Collect fair 2026: ‘Craft reminds us that good things are worth the wait’

友人の紹介で知り合った世界的なバレエダンサーの高橋裕哉さんが能登半島地震復興支援のチャリティバレエ「ロミオ&ジュリエット」を主催、公演。その収益は全額、石川県を通じて被災地の支援に寄付されるため、応援に行ってまいりました。

能登での支援活動および海外での能登復興の協力支援、石川県の工芸PR活動により、石川県から5月2日に「いしかわ観光特使」を拝命しました。これにより、石川県との信頼関係も増し、被災地との関係強化と国内外へ発信活動を強めてまいります。

石川県主催の能登の復旧・復興を考える住民参加型ワークショップ「のと未来トーク」に参加し、輪島塗りの現在の問題点などを提議し、ディスカッションをしました。
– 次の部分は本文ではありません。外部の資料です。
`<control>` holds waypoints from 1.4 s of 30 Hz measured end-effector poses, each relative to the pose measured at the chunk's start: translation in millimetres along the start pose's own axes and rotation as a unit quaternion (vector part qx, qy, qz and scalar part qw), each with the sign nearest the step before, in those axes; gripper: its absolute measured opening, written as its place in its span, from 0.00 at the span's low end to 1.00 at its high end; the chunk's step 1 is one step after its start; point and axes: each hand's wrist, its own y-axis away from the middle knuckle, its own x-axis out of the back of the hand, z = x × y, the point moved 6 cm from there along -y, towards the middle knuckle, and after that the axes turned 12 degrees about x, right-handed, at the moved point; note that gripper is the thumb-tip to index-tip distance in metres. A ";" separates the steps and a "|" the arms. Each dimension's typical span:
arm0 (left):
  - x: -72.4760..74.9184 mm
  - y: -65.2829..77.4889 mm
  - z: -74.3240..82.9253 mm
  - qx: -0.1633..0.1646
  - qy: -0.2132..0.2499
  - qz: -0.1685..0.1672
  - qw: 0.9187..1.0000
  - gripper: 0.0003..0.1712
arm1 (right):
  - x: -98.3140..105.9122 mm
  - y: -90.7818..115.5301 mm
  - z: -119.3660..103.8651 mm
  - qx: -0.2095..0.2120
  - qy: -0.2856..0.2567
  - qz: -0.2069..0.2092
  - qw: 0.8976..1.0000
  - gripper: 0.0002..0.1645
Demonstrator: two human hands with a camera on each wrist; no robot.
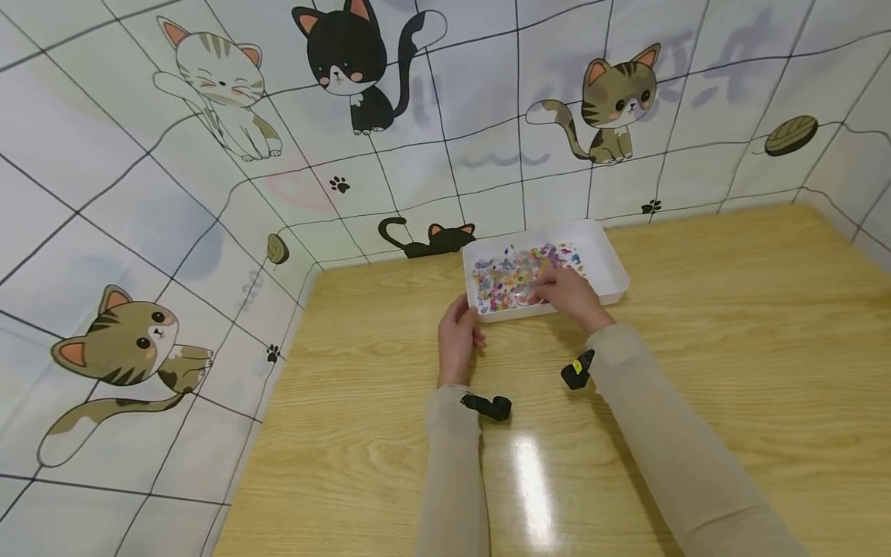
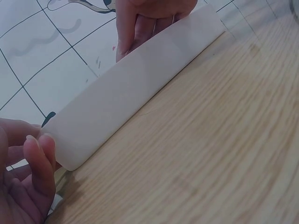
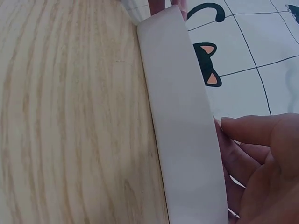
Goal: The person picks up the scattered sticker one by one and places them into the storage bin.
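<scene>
A shallow white plastic tray (image 1: 600, 257) sits on the table against the wall, with many small colourful bead-like pieces (image 1: 508, 272) spread over its left and middle parts. At the tray's front left corner, my left hand (image 1: 457, 339) grips the wall between thumb and fingers. My right hand (image 1: 567, 292) reaches over the front rim, its bent fingers down among the pieces. In the right wrist view the thumb (image 3: 252, 129) and index finger come close together beside the tray wall (image 3: 182, 112). Their tips are partly hidden behind it, and I cannot tell whether they pinch a piece.
The wooden table (image 1: 362, 433) spreads out in front and to both sides. A white wall covering with cartoon cats (image 1: 348, 54) and black grid lines stands right behind the tray and along the left. A black wrist camera (image 1: 490, 406) is strapped on the left sleeve, another (image 1: 576, 373) on the right.
</scene>
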 end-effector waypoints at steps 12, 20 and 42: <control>-8.4 -2.8 0.1 -0.021 -0.001 -0.011 1.000 0.22 | -1.6 2.1 -1.7 0.013 0.145 0.005 0.989 0.18; -11.5 -5.0 0.2 -0.022 0.012 -0.010 1.000 0.22 | -3.4 -0.8 0.3 -0.003 0.171 -0.006 0.985 0.18; -5.0 18.4 17.2 0.006 -0.011 0.013 1.000 0.24 | -20.2 -3.1 5.2 0.010 0.217 -0.014 0.976 0.18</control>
アドバイザリーボードには、能登半島地震からの復旧・復興にあたり、幅広い見地から専門的・技術的な意見を聴取するため、地元の高等教育機関における有識者や、過去の震災で復旧・復興支援に携わったことのある県外の有識者メンバーで、その方々の経験からのアドバイスもいただきました。 これをもとに、課題解決に向けてより具体的な話し合いを進めてまいります。
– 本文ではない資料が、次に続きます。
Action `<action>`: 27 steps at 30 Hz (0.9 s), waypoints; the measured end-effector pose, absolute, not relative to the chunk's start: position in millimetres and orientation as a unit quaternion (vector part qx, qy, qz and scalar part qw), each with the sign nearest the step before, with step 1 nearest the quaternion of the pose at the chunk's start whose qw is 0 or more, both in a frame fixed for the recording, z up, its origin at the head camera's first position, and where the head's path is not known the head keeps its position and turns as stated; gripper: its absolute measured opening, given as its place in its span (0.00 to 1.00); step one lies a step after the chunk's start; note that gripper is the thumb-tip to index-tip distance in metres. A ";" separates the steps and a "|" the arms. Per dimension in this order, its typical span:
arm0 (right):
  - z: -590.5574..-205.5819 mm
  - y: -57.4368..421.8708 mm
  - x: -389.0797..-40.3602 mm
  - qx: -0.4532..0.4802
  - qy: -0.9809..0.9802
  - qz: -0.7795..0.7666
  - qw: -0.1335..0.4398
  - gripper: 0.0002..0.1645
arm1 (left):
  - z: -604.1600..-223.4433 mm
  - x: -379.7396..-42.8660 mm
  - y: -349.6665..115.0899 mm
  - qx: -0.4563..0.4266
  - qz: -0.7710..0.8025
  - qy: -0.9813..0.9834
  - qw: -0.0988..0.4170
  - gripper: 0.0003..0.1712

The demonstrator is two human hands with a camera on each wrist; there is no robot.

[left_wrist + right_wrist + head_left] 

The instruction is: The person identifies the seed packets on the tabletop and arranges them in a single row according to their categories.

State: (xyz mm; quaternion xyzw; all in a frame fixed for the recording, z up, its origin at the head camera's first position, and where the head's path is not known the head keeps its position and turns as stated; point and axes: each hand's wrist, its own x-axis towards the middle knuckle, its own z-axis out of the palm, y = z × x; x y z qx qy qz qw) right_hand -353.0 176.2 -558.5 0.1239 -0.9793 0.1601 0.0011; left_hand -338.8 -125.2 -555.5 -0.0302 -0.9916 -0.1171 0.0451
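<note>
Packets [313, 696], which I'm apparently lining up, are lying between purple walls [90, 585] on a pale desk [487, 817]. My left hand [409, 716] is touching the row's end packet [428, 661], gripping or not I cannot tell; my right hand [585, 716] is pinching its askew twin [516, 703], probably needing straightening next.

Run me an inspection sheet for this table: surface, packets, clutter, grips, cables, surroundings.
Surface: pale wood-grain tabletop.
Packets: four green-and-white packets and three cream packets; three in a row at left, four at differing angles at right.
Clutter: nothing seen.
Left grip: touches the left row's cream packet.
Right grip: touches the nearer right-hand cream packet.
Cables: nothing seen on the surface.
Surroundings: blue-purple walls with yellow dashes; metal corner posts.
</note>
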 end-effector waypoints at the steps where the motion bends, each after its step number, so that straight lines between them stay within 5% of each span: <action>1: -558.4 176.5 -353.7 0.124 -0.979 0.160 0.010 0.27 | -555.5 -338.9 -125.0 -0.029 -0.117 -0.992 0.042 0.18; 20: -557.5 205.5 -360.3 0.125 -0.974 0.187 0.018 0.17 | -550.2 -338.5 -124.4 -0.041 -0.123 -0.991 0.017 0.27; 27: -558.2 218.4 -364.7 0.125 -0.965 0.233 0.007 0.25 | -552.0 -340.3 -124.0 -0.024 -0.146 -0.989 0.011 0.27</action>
2023年元旦、石川県能登地方で最大震度7の地震が発生し、石川県をはじめ北陸地方で大きな被害がありました。お亡くなりになられた方々のご冥福を心よりお祈り申し上げますとともに、被災された皆様に心よりお見舞い申し上げます。 被災地のみなさまがまずは一日一日を無事に過ごされること、そして一日も早く復興が叶うことを切に願うばかりです。 石川県金沢市が実家の私の家では、一部に破損があったものの大きな被害は免れ、無事でした。多くのご心配をいただき誠にありがとうございます。 能登は石川県のなかでも自然豊かで、ありのままの日本の原風景が残る数少ない土地。そして美しい自然とともに世界に誇る素晴らしい漆工芸を生む出した稀有な場所です。 その見慣れた風景や情景があまりに変わり果てた姿に言葉もありません。 被災したみなさまが早く平穏な暮らしに戻られることを祈り、今後はWAJOYの活動を通じ、能登のみなさまに少しでも恩返しするべく、前に進んでまいります。